2. Coach Pete Carroll is feeling urgency to get the offense going.
Calling for an onside kick showed the lengths to which he'll go to jumpstart a unit that is struggling. The Seahawks have played four games so far, and the offense has scored multiple touchdowns in only one of the eight halves it has played. Of the team's 11 scoring drives, six started in opponent's territory. Seattle hasn't shown the ability to consistently sustain drives, which is why Carroll attempted the onside kick: You've got to do something to put yourself in position to score.
3. The Seahawks' formula for victory is very perilous.
Seattle's primary objectives each game are to run the ball well, play great defense and hold an advantage in special teams. Sounds easy, right? Well, it's more like a highwire act because if Seattle falters in even one of those areas, it hasn't shown the ability to make up the deficit by throwing the ball. On Sunday, Seattle's special teams allowed St. Louis' only touchdown on a fake field goal after the Seahawks players on the field neglected to count the number of opponents, and make sure no one was lurking by the sidelines. Seattle did get the benefit of a 69-yard kickoff return from Leon Washington, but lost the ball two plays later on an interception. Right now, the Seahawks are so deliberate and plodding on offense that they can't afford any slip-ups on defense or special teams.
Three things we're still trying to figure out
1. Is Russell Wilson getting better?
Carroll's decision to name Wilson the starter committed the Seahawks to not just a player, but a process. The rookie was going to need time to grow and progress and improve. Is that happening? Hard to say for certain, but the red-zone difficulties and third-down conversions are cause for concern. Seattle's defense is ready to be the backbone of a contender, and the Seahawks running game is moving the ball. How much longer can Seattle wait for Wilson to start extending drives and guiding the team to touchdowns?
2. Is turning Wilson loose really the answer?
That seems to be a solution that is being suggested repeatedly, the insinuation being that Seattle's lack of production in the passing game isn't a result of Wilson's play so much as the dialed-down, conservative nature of the play calls. That analysis might be very short-sighted, though, when you consider the biggest problem Seattle's offense has faced in the past two games is a lack of third-down production. Seattle has converted only four of its 20 third downs over the past two weeks, and all four of those conversions came as a result of running the ball. Wilson is 1-for-9 passing on third downs in those games
for three years. He has been intercepted once and sacked twice, and before you go saying that's a result of the offense having its back against the wall and facing third-and-long, it's important to note that 13 of those 20 third-down plays required 5 yards or fewer. Seattle converted only three of those 13 opportunities, a rate that is simply not going to win games.
3. What was the deal with that third-down draw in the fourth quarter?

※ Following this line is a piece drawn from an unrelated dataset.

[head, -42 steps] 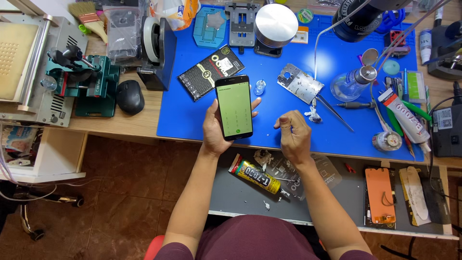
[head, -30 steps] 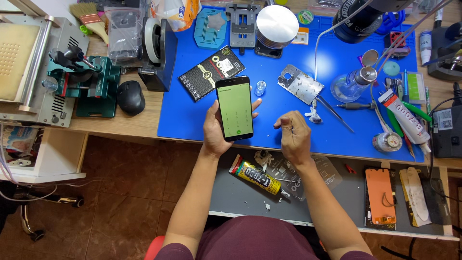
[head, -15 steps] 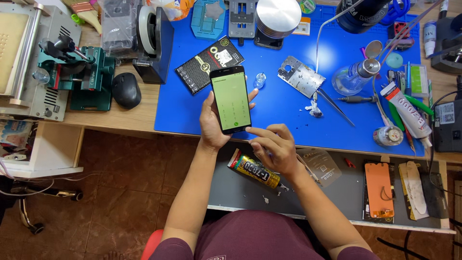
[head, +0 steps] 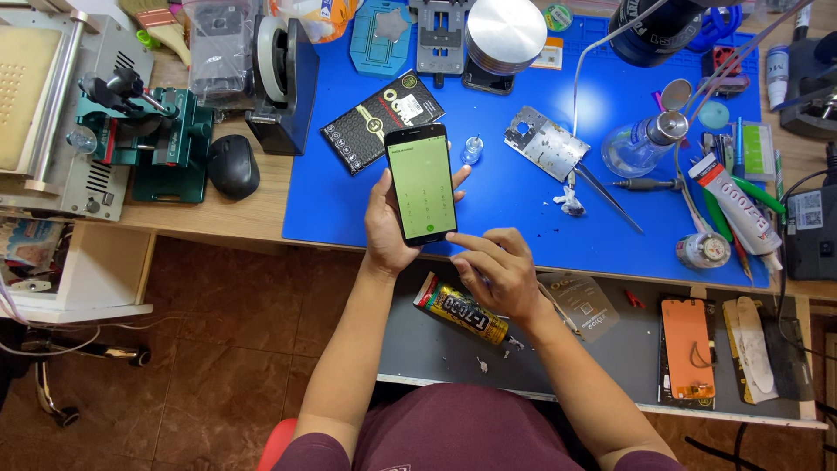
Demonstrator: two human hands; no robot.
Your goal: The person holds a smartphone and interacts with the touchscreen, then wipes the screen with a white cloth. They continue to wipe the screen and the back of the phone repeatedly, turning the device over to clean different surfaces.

The Seahawks faced third-and-2 early in the fourth quarter. They were in the red zone, and Marshawn Lynch had just carried on back-to-back plays, picking up a total of eight yards. Seattle had rushed five times for 37 yards on the drive. So the Seahawks handed it to Lynch, right? Maybe even approach it as a two-down opportunity. Nope. Shotgun formation, quarterback draw, and Wilson was snuffed for a 2-yard loss. That play was part of football's chess match, and the Rams should be credited for countering the Seahawks attack. But there's something to be said for not attempting to fix something that wasn't broken, and the Seahawks had run the ball consistently without any subterfuge so why changeup?